Nowadays, one of main utilisations is found in contextual bandits which are foundation for optimizing online advertising income. The general idea behind this concept is to present different variations of ads layout at given webpage which are suited to user by inspecting one's history and are widely used by IT giants like Google, Yahoo, Facebook, LinkedIn or Microsoft. For majority of these companies the theory is of high interest as lion's share of their revenue flows from click-through rate in online advertising.~\citep{graepel2010web, Scott:2010:MBL:1944422.1944432}\\
Another application presented in~\citep{Antos09activelearning} describes how to apply well known in machine learning approach: \emph{active learning} to estimate mean of finite number of arms to achieve equally good estimation of these values.

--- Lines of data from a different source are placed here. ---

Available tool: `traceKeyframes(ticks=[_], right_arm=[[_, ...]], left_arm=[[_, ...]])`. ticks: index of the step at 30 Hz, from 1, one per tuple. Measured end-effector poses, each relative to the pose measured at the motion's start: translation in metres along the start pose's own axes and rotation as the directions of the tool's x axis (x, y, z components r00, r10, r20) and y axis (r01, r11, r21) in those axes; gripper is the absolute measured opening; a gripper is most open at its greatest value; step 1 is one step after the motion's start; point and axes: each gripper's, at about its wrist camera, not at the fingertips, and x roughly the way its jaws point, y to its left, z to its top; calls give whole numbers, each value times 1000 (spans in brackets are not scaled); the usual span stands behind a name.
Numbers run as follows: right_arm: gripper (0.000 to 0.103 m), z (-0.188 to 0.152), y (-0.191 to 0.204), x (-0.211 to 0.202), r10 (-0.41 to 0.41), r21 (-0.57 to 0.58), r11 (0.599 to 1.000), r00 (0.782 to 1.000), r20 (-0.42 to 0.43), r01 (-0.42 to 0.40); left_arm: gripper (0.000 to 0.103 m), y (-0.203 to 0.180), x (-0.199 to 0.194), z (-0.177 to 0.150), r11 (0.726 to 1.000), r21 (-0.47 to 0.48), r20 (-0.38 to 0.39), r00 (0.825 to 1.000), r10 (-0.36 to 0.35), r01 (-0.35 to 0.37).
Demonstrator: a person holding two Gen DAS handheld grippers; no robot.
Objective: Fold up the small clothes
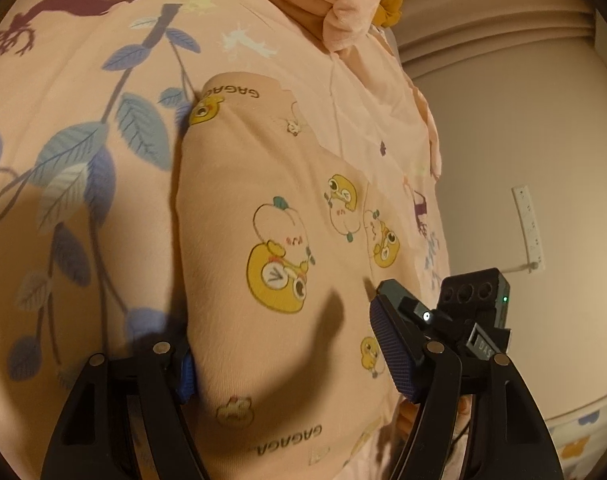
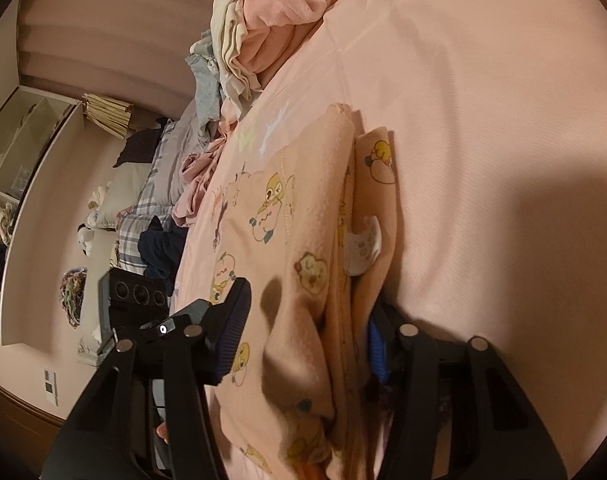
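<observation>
A small peach garment with yellow duck prints (image 1: 279, 248) lies folded on the pink bedsheet. My left gripper (image 1: 287, 364) is open, its jaws astride the garment's near end, the blue pads (image 1: 395, 356) on either side. The same garment shows in the right wrist view (image 2: 303, 240), folded in layers with a white label (image 2: 363, 248) showing. My right gripper (image 2: 303, 340) is open, its jaws astride the garment's folded edge. The other gripper's body shows in each view, in the left wrist view (image 1: 475, 300) and in the right wrist view (image 2: 135, 292).
A pile of unfolded pink and cream clothes (image 2: 263, 28) lies at the far end of the bed (image 2: 483, 120); it also shows in the left wrist view (image 1: 343, 4). More bedding, a plaid blanket (image 2: 143, 208) and shelves (image 2: 19, 140) stand beyond the bed's edge.
</observation>
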Motion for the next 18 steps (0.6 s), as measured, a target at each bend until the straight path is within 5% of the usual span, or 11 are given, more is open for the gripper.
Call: traceKeyframes(ticks=[11, 16, 18], right_arm=[[41, 4, 4, 9, -33, -18, 999, 999, 4, 33], [37, 3, 9, 11, -71, -41, 997, 997, 16, 72], [37, 2, 11, 12, -84, -51, 995, 996, 23, 85]], left_arm=[[69, -3, 0, -2, 999, 6, 21, 999, 33, -34], [46, -8, 1, -4, 992, 29, 33, 992, 126, -127], [45, -6, 0, -5, 991, 22, 35, 991, 131, -132]])
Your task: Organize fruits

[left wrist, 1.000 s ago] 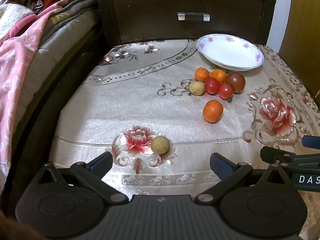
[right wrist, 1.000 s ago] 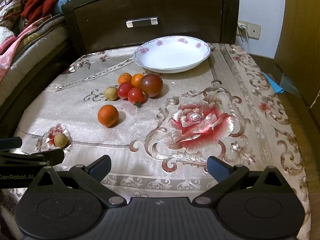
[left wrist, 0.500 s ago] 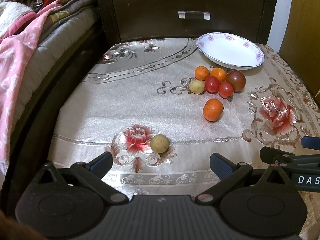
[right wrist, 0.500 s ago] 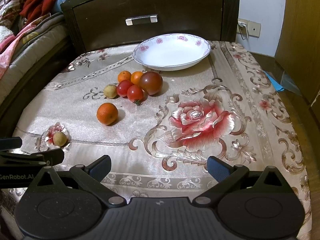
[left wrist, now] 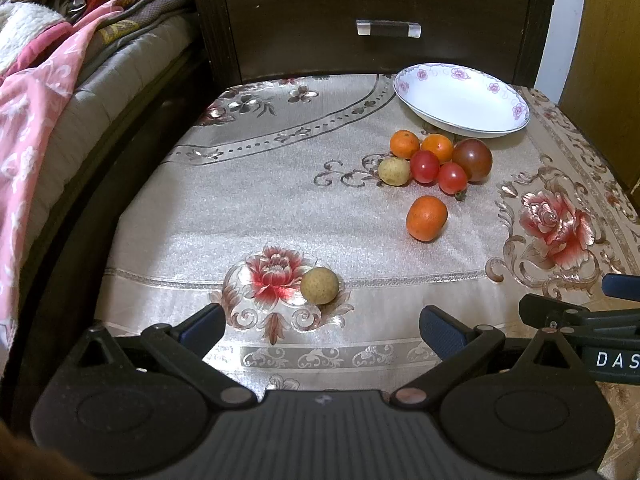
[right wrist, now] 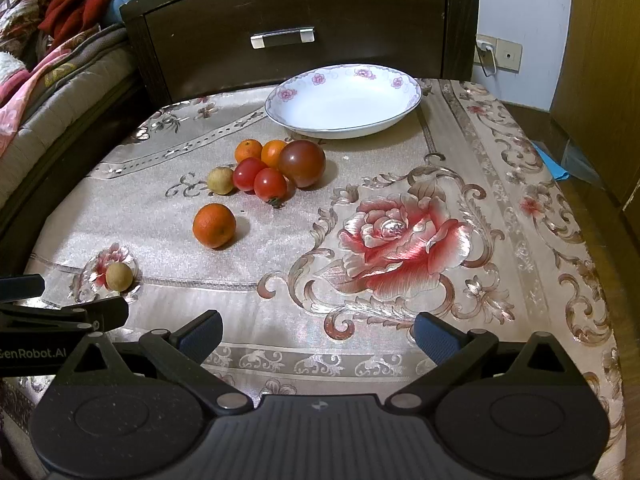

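A white floral plate stands empty at the back of the table. In front of it lies a cluster of fruit: two small oranges, two red tomatoes, a dark tomato and a tan longan. A lone orange lies nearer. Another longan lies just ahead of my left gripper, which is open and empty. My right gripper is open and empty near the front edge.
The table wears a beige floral cloth. A dark wooden drawer unit stands behind it. A bed with pink bedding is at the left. A wooden cabinet and wall socket are at the right.
Both grippers have drifted slightly, so the scene shifts a little. No fruit has moved and both grippers stay open.
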The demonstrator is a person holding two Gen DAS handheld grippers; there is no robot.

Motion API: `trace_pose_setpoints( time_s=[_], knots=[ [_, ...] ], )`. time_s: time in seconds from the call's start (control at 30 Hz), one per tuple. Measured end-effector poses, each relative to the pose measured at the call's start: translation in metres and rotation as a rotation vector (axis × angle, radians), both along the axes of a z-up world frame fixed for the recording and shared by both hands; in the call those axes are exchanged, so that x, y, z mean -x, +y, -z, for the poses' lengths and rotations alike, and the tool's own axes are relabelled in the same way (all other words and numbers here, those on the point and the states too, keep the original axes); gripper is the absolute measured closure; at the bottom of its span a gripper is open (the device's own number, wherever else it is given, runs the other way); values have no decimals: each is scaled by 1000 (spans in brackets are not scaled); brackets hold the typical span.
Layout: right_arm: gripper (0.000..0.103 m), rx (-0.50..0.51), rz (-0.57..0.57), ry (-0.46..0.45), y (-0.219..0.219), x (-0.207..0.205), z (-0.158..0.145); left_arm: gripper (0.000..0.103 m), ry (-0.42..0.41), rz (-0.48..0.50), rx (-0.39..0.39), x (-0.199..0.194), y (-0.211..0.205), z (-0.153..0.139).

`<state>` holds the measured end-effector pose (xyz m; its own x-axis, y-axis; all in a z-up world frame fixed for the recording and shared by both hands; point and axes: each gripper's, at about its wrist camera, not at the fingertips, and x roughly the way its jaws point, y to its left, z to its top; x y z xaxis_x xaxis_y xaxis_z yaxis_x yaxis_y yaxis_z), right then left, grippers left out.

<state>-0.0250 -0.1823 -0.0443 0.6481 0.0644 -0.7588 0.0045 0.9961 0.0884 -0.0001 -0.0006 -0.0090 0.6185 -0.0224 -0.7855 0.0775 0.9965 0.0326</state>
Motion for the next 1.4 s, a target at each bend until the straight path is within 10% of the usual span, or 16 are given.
trace_pose_setpoints(
  time_s=[1.4],
  knots=[
    [8, -11, -3, 20, 2, -4, 7, 0, 6, 3, 7, 0, 1, -1]
  ],
)
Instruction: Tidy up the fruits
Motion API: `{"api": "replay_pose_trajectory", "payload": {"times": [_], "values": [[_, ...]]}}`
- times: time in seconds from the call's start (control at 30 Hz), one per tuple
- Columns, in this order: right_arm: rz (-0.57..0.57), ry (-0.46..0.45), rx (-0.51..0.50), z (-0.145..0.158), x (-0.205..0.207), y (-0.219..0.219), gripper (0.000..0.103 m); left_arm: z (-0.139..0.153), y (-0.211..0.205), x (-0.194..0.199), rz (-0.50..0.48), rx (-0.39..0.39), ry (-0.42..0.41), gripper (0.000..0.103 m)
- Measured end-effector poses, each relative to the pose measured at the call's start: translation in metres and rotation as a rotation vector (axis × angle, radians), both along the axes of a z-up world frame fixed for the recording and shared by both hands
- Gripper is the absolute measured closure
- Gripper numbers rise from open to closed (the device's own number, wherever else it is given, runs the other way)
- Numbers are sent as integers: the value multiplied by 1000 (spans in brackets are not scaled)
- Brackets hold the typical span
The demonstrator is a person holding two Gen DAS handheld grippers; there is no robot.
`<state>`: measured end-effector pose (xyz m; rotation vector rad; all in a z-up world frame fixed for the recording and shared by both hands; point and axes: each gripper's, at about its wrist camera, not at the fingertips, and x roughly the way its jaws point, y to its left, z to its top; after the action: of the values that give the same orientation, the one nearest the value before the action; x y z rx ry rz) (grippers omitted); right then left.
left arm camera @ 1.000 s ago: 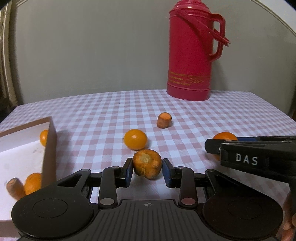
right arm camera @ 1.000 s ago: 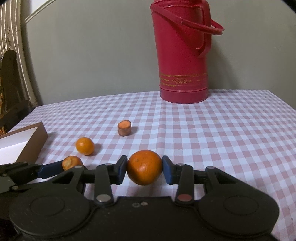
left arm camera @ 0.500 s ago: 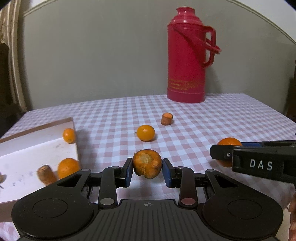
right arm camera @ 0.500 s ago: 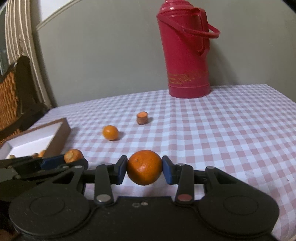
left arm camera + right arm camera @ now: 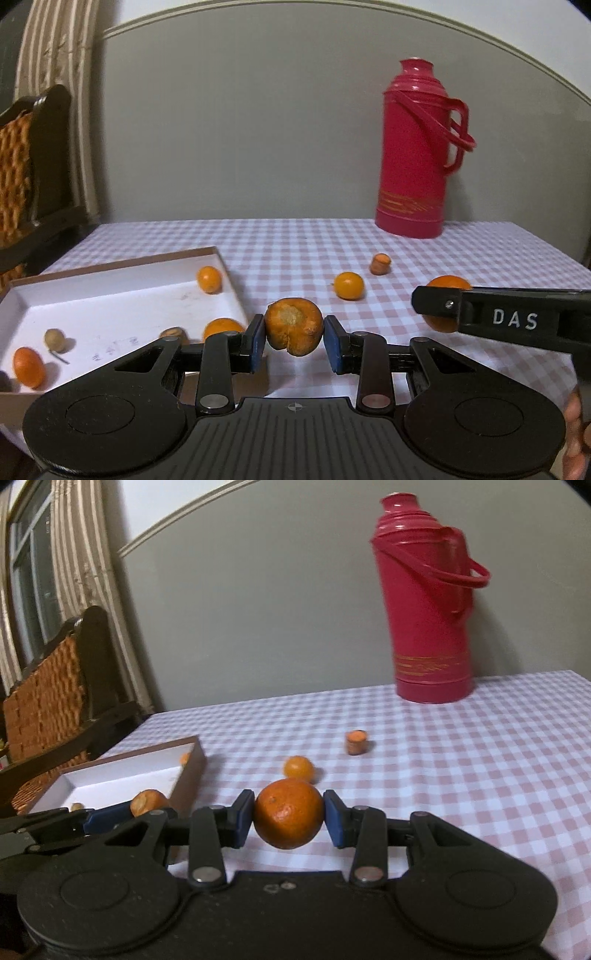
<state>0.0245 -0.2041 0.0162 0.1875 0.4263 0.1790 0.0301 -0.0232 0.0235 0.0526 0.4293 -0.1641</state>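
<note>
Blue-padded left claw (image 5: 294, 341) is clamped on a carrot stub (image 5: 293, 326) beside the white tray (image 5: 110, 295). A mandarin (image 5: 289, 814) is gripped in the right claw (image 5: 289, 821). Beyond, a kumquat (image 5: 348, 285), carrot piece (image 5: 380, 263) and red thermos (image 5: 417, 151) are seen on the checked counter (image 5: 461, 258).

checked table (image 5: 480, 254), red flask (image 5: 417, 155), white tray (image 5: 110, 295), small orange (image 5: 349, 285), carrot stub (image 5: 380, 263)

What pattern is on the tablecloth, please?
Pink-and-white gingham checks on the tablecloth, clearest in the right wrist view.
</note>
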Motion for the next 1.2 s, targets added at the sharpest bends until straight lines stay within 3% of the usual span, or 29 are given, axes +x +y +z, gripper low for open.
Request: {"api": "replay_pose_trajectory", "payload": {"times": [0.67, 1.2], "values": [[174, -28, 7, 6, 15, 80, 71, 2, 84, -9, 199, -50, -23, 69], [230, -50, 15, 9, 24, 121, 71, 1, 139, -7, 351, -70, -30, 69]]}}
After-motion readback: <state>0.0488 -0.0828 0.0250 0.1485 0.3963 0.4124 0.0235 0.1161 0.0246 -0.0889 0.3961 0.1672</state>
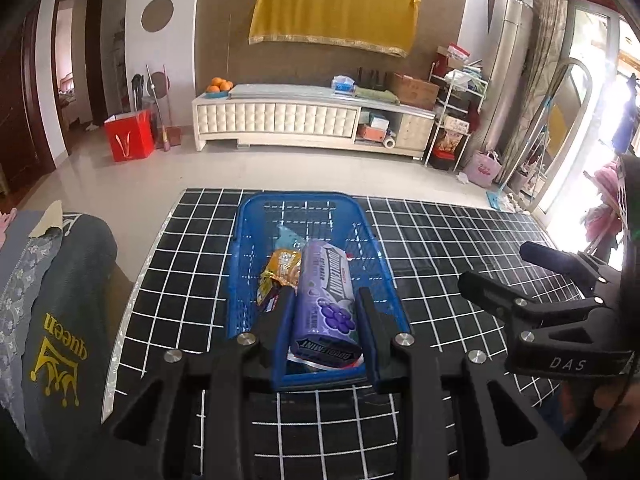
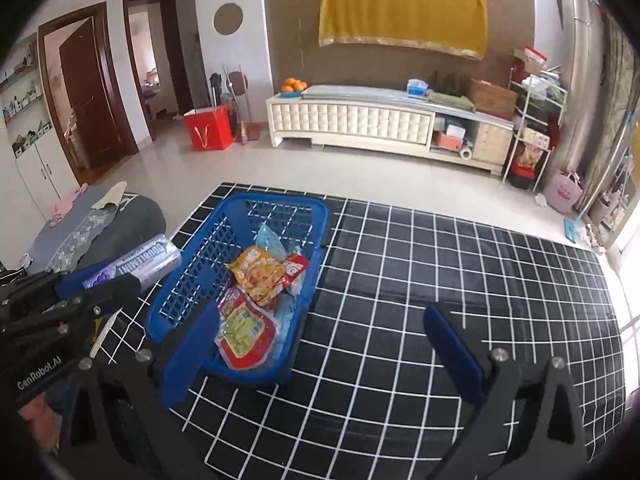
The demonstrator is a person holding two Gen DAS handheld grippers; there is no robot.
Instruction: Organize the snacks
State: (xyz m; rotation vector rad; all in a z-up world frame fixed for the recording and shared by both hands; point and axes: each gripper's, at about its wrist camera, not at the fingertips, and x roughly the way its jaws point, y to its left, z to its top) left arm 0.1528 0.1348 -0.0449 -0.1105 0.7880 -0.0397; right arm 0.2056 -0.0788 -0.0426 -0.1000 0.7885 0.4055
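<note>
A blue plastic basket (image 1: 244, 240) (image 2: 188, 280) sits on the black grid-patterned tablecloth (image 1: 440, 248) (image 2: 440, 280). Inside lie several snack packets, among them a yellow one (image 2: 260, 276) (image 1: 278, 270) and a red one (image 2: 244, 332). My left gripper (image 1: 325, 300) is shut on a purple Doublemint pack (image 1: 328, 300) (image 2: 140, 264), held above the basket's near end. My right gripper (image 2: 320, 328) is open and empty, its left finger near the basket's front corner; the right gripper (image 1: 496, 276) also shows from the side in the left wrist view.
A dark cushion with "queen" lettering (image 1: 60, 320) lies left of the table. Beyond the table's far edge is tiled floor, a white TV cabinet (image 1: 280, 120), a red bag (image 1: 130, 136) and a wire shelf (image 1: 452, 120).
</note>
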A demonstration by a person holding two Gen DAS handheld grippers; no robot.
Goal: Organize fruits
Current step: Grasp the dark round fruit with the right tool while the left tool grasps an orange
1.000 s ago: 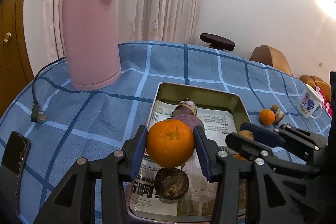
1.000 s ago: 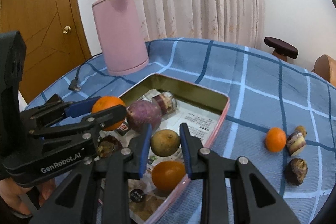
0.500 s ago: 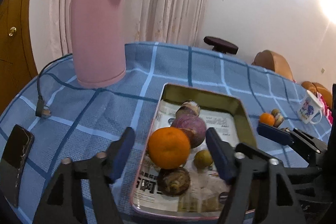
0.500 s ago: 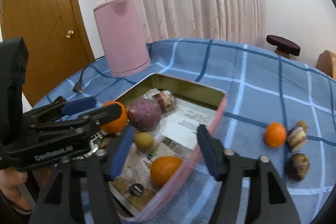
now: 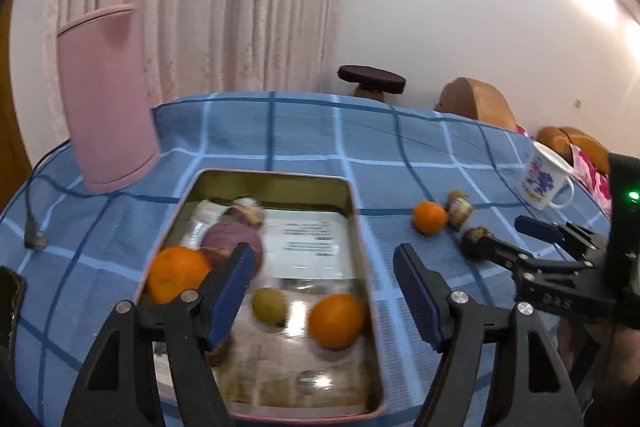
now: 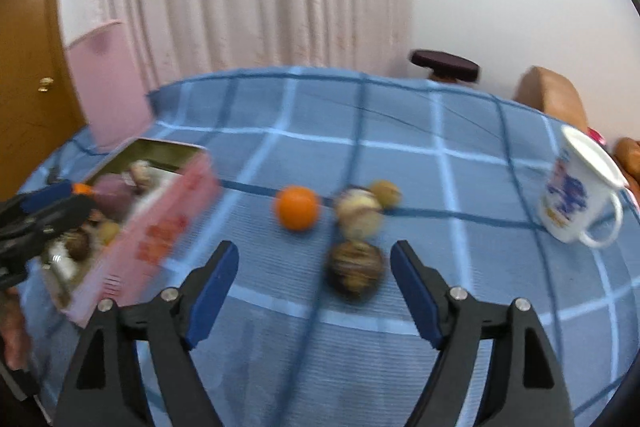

Authors claim described problem is of high interest while considering quality control with multiple production lines; proposed solution gives guideline how often company should check products from particular machine.\\
In this chapter we will look at this problem the other way around, namely: how can we generalise multi-armed bandit framework to create efficient and robust active learning algorithm.\\
Other, most recent application of MAB theory in computer science is concerned with classification issue in environment of insufficient information. This approach to machine learning field seems to be under-explored and needs more attention from a research world as to the best of our knowledge it was addressed so far in only one scientific publication, namely~\citep{DBLP:journals/corr/GantiG13}.\\
Our decision was to pursue this topic mainly by presenting here deep analysis of chosen in~\citep{DBLP:journals/corr/GantiG13} approach. After broad explanation we seek for potential improvements and alternatives of presented algorithm.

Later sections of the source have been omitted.